State Senator President Pro Tem Donald Williams said that he was aware of a potential loophole in the law. He promised that he and a committee would explore how to fix it.
Between the Legislature, the Commission, and the record number of candidates bound to produce more bumps in the road, hopefully some tweaking will happen.
Yet despite the record number of candidates, Genghis Conn over at CTLocalPolitics recently reported that 54 candidates - nearly a third of the state House of Representatives - are running unopposed.
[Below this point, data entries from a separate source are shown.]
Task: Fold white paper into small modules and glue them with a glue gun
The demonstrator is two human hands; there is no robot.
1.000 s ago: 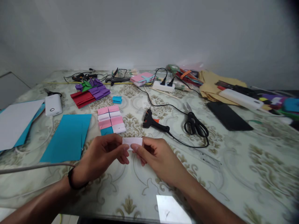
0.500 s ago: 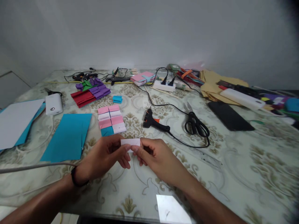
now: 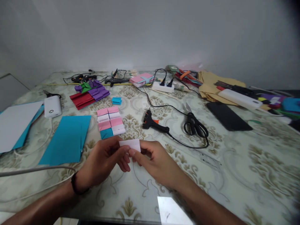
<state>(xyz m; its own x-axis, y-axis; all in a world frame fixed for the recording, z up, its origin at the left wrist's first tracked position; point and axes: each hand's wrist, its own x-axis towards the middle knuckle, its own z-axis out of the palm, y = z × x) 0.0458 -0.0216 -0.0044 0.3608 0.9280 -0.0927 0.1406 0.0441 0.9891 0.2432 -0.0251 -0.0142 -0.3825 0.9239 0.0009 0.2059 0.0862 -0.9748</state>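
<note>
A small white piece of paper [image 3: 133,144] is pinched between both hands, low in the middle of the view. My left hand [image 3: 106,157] grips its left end with thumb and fingers. On the right end, my right hand [image 3: 152,156] has its thumb on the near face and fingers behind. Just beyond my left hand lie folded pink, white and blue paper pieces [image 3: 111,121] in two columns. A small folded blue piece [image 3: 116,100] sits behind them. Blue sheets [image 3: 67,137] lie to the left.
A black glue gun [image 3: 154,122], black-handled scissors [image 3: 195,125] and a dark phone [image 3: 228,116] lie beyond my right hand. Further back are a power strip [image 3: 163,87] with cables and folded red paper [image 3: 82,99]. A white power bank [image 3: 52,106] stands left.
The white paper has tilted slightly, and more of its face shows by my right thumb. The whole view has shifted a little. Both hands keep their grip.
</note>
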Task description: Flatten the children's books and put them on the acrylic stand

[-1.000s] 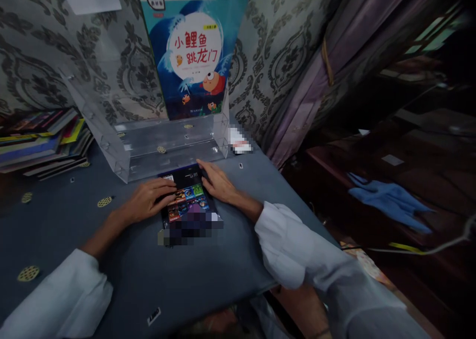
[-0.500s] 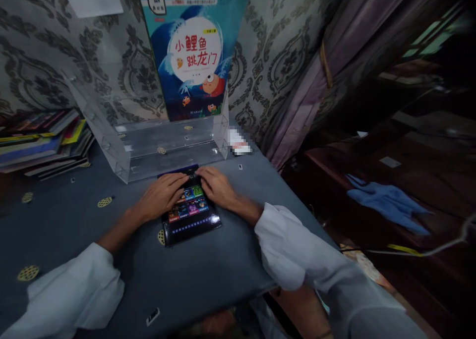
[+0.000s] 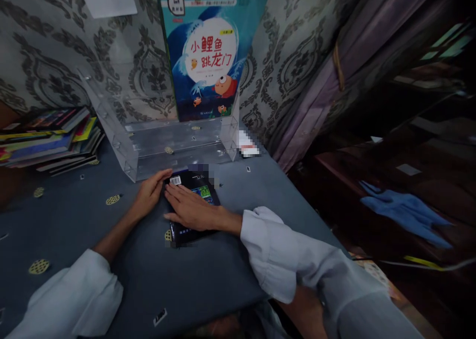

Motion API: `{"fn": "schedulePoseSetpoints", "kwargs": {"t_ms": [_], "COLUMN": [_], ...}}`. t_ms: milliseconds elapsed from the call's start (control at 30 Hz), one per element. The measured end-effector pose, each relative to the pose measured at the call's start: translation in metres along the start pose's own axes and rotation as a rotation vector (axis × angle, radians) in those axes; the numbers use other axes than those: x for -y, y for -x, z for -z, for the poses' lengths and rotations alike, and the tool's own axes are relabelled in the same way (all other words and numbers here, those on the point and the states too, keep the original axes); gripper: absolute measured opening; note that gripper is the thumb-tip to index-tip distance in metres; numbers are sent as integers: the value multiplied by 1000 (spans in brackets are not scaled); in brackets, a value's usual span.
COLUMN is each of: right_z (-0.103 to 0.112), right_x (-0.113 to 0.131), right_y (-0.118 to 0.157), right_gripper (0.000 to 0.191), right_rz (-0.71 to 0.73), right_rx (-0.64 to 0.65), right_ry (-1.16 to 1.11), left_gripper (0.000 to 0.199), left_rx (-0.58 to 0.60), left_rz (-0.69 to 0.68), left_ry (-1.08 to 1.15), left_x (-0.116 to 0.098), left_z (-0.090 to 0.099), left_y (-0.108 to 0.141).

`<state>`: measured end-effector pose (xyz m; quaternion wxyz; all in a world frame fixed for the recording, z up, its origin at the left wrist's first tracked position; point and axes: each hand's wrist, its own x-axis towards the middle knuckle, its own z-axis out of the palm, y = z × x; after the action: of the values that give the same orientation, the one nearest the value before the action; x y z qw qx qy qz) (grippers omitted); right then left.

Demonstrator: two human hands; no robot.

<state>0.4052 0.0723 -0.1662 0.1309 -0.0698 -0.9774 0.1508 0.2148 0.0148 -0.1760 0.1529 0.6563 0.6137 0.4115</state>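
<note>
A dark-covered book [image 3: 192,179] lies flat on the grey-blue table, with a barcode label [image 3: 175,180] at its upper left and small coloured pictures on the cover. My right hand [image 3: 191,207] rests across it, palm down, fingers stretched toward its left edge; much of the cover is hidden under it. Beside the upper left corner is my left hand [image 3: 150,194], its fingers extended and its fingertips at the edge of the book. Neither hand is gripping anything.
A clear acrylic rack [image 3: 178,153] stands behind the book, with a blue picture book [image 3: 210,56] upright in it. Books are stacked [image 3: 52,141] at the left. A curtain [image 3: 310,113] hangs beyond the table's right edge; a blue cloth [image 3: 403,207] lies lower right.
My right hand has moved left from the book's upper right to lie across its middle. My left hand has slid off the cover to its left edge. The view has shifted slightly.
</note>
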Motion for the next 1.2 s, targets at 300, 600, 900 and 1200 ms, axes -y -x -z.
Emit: {"fn": "schedulePoseSetpoints", "kwargs": {"t_ms": [300,600,900,1200], "right_z": [4,10,15,16], "right_x": [-21,-40,-66,-68], "right_y": [17,31,55,68], "right_gripper": [86,87,62,56], "right_rz": [-171,-324,-315,-283], "right_rx": [-37,-38,-73,-111], "right_ry": [58,91,-11,-45], "left_gripper": [43,45,50,62], "left_rx": [21,94,209,459], "left_rz": [-56,-122,-137,-190], "left_ry": [-194,-349,-458,-540], "left_x": [-7,-12,-9,-12], "left_z": [-1,-4,-2,15], "left_y": [2,6,10,22]}}
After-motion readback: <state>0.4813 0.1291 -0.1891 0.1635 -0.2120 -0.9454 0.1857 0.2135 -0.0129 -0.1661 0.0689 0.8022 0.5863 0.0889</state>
So it doesn't mean that the law has been great for competition, just yet.
So count me in to testify before the Elections Enforcement Commission, because the hurdles that the campaign finance law throws in the path of third parties are obnoxious, and are subject to another column.
We can add those hurdles to the pre-existing prejudices faced by third party candidates like G. Scott Deshefy, the Green running for Congress in Connecticut's Second District.
As is the standard story, Deshefy organized a crew to collect more than 4,000 petition signatures to reach the ballot, but the League of Women Voters won't consider Deshefy, nor any other petitioning Congressional candidates in Connecticut worthy of debating, according to a Mark Pazniokas Hartford Courant story from September 24.
The League saved Congressman Joe Courtney and his Republican challenger Sean Sullivan from looking like bad guys. Understanding that Deshefy is a federal candidate, and we are talking about a state law, the obstacles against minor parties are still insufferable, especially in the campaign finance law at issue.
And that is the real point of this column: will the campaign finance law level the field for all candidates?
Sherwood, himself a registered lobbyist for the Connecticut Citizens Action Group, says that the under the old system, ordinary citizens couldn't wage competitive campaigns. Houghtaling, a single mom who works two jobs, was an ordinary citizen.
"In any close election, special interests and big money unlevel the playing field," Sherwood said. "There are a dozen or so elections every year in the mix, [lobbyists] have been able to influence the outcome of those competitive races. Under this new system, they will still be able to have that power."
Mazurek maintains that the playing field is level, that lobbyists don't have undue influence and that the campaign finance law should be scrapped because it is a product of reactive law making, a haphazard response to the corruption of ex-con, ex-guv John G. Rowland.
"It is a constitutional right for someone to speak up on behalf of themselves or their organization," Mazurek said. "I think that the campaign finance laws have stomped on the individual rights of lobbyists and businesses to promote their interests."
If the goal was to stomp out corruption, the legislature failed, Mazurek said.
"You and I need to sit down and decide how much money we think is enough money to corrupt any one of us," Mazurek said. "We have to compromise on what we think is a corruptible figure. And then at that point no one can make a donation more than this amount.
"Everyone has a vested interest in politics in the state of Connecticut," Mazurek continued. "If they have a vested interest, of course they are going to try to influence it. I think it is up to us to keep the dollar amount low enough to allow people to influence it."